Tym co byli w piątek w Tunelu na pewno przybył kolejny powód do radości. A czemu?? Bo koncert był świetny: tak pozytywnie różnorodny i wywołujący mnóstwo uczuć. Niektórych podrywał do tańca, niektórych wprowadzał w zadumę a u niektórych wywoływał uśmiech błogiego zadowolenia, bo w sumie czego chcieć więcej…
Letko po raz kolejny udowodniło, że wytrwałością i uporem w tworzeniu niszowej muzyki oraz nie poddawaniem się komercji można coś osiągnąć! Coś czasem zacharszczało, coś nie działało jak trzeba, niekiedy słychac było jakieś dziwne odgłosy, na dodatek zadymiony i zatłoczony Tunel, to nie jest najprzyjemniejsze miejsce, a jednak… dla takiego koncertu można wiele wybaczyć… 🙂
O Letko powoli zaczyna sie robic o nich głośno. Sukces na festiwalu w Krotoszynie tego lata, koncerty w stołecznych klubach i nie tylko, zainteresowanie nimi programu Poplista. Mało?? Jeśli tak to dołożyc można jeszcze dużą popularność Letko w Radiu Bis. Jak na dość mało zaawansowany marketing to naprawdę nieźle. Nie mają jeszcze na swoim koncie płyty, ale coś mi się wydaje, że nie trzeba będzie na nią zbyt długo czekać…

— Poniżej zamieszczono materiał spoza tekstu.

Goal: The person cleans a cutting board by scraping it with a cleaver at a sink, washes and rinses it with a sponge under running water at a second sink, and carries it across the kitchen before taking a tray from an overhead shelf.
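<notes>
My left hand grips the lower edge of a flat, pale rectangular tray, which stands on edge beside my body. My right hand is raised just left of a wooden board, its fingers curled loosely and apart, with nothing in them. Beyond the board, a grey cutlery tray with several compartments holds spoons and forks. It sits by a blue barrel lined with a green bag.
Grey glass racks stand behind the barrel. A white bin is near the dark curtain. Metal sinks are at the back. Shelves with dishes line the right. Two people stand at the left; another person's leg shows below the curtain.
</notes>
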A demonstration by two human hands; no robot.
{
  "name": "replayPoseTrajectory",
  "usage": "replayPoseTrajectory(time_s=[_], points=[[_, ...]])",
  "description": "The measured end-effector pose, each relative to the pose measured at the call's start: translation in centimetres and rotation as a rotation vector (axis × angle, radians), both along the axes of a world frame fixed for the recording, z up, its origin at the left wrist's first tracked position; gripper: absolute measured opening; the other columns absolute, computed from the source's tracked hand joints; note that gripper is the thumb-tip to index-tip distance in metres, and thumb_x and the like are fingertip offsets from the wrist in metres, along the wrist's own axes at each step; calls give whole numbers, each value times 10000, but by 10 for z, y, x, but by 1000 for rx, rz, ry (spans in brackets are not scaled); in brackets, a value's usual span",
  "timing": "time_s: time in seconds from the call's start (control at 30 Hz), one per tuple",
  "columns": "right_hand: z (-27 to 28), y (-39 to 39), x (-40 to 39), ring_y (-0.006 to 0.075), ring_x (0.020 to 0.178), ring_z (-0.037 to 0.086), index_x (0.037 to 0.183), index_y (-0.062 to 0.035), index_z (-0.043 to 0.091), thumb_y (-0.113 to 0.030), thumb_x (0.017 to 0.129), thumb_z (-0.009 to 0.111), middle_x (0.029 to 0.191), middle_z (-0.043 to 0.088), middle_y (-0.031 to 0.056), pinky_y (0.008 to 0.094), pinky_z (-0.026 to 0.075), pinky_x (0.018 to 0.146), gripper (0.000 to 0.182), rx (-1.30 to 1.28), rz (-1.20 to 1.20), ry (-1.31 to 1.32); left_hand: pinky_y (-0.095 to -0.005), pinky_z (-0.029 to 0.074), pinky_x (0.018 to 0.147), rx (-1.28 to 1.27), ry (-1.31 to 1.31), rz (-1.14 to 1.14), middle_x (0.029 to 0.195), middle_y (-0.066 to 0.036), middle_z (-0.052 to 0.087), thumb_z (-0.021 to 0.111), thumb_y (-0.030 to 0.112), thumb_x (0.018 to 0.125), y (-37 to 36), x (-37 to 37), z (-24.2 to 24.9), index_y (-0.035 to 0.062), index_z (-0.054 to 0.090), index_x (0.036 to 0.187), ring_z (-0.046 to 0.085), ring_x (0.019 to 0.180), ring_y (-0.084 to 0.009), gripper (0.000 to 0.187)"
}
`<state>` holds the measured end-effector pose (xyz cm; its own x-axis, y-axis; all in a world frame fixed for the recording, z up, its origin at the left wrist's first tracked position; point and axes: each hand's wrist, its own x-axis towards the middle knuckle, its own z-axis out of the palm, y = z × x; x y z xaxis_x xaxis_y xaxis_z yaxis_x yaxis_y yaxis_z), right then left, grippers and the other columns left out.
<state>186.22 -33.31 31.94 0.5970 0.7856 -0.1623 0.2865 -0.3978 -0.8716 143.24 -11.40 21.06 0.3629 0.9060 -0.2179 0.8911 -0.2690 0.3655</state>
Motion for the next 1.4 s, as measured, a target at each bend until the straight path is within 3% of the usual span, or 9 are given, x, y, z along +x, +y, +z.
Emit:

Koncert w Tunelu był bardzo dobry. Przyjemna atmosfera i grono ludzi, którzy „wiedzą o co w tej muzyce chodzi” jedny słowem Urodziny Letko należy zaliczyć do naprawdę udanych. Zespół Letko to: Monika Bożyk – vocal, seqencer, Wojtek Wójcik – bas, Grzegorz Degejda – bębny.
I jeszcze życzenia 🙂 Kolejnych występów, aplauzu publiczności i zachowania tego magicznego klimatu unoszenia się nad ziemią…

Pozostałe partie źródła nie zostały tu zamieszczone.